→ **Exercise goal**: When you write out the listing, keep every word as it stands and drop the pictures.

━━ Source data

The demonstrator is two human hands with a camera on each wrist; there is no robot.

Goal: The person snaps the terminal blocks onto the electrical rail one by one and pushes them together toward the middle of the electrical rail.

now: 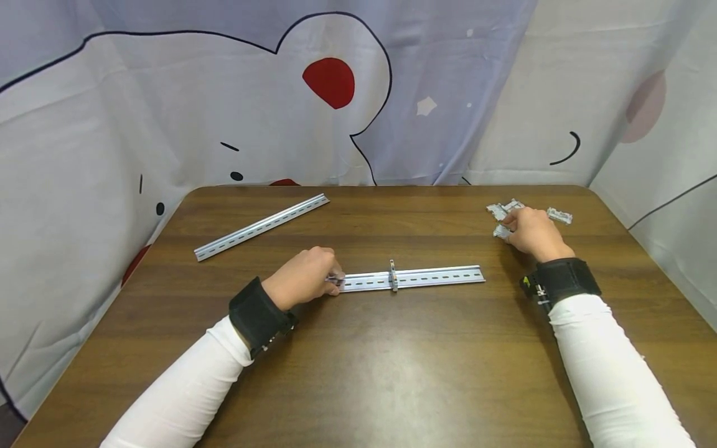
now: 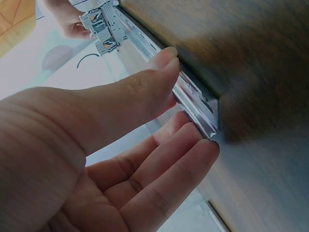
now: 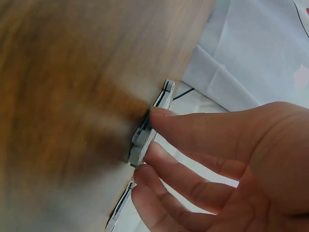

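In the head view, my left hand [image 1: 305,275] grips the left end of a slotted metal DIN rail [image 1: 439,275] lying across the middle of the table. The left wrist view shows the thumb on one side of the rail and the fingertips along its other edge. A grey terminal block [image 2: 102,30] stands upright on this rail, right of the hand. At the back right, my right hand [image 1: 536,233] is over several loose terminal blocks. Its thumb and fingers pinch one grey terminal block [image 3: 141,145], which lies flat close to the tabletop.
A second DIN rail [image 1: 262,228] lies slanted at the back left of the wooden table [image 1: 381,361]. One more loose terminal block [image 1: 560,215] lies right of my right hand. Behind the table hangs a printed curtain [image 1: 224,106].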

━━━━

→ **Answer box**:
The demonstrator is two human hands with a camera on each wrist; there is no robot.

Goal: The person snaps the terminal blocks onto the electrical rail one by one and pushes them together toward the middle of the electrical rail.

now: 
now: 
now: 

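In the head view, my left hand [image 1: 305,275] grips the left end of a slotted metal DIN rail [image 1: 439,275] lying across the middle of the table. The left wrist view shows the thumb on one side of the rail and the fingertips along its other edge. A grey terminal block [image 2: 102,30] stands upright on this rail, right of the hand. At the back right, my right hand [image 1: 536,233] is over several loose terminal blocks. Its thumb and fingers pinch one grey terminal block [image 3: 141,145], which lies flat close to the tabletop.
A second DIN rail [image 1: 262,228] lies slanted at the back left of the wooden table [image 1: 381,361]. One more loose terminal block [image 1: 560,215] lies right of my right hand. Behind the table hangs a printed curtain [image 1: 224,106].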

The answer is complete, and the exercise is done.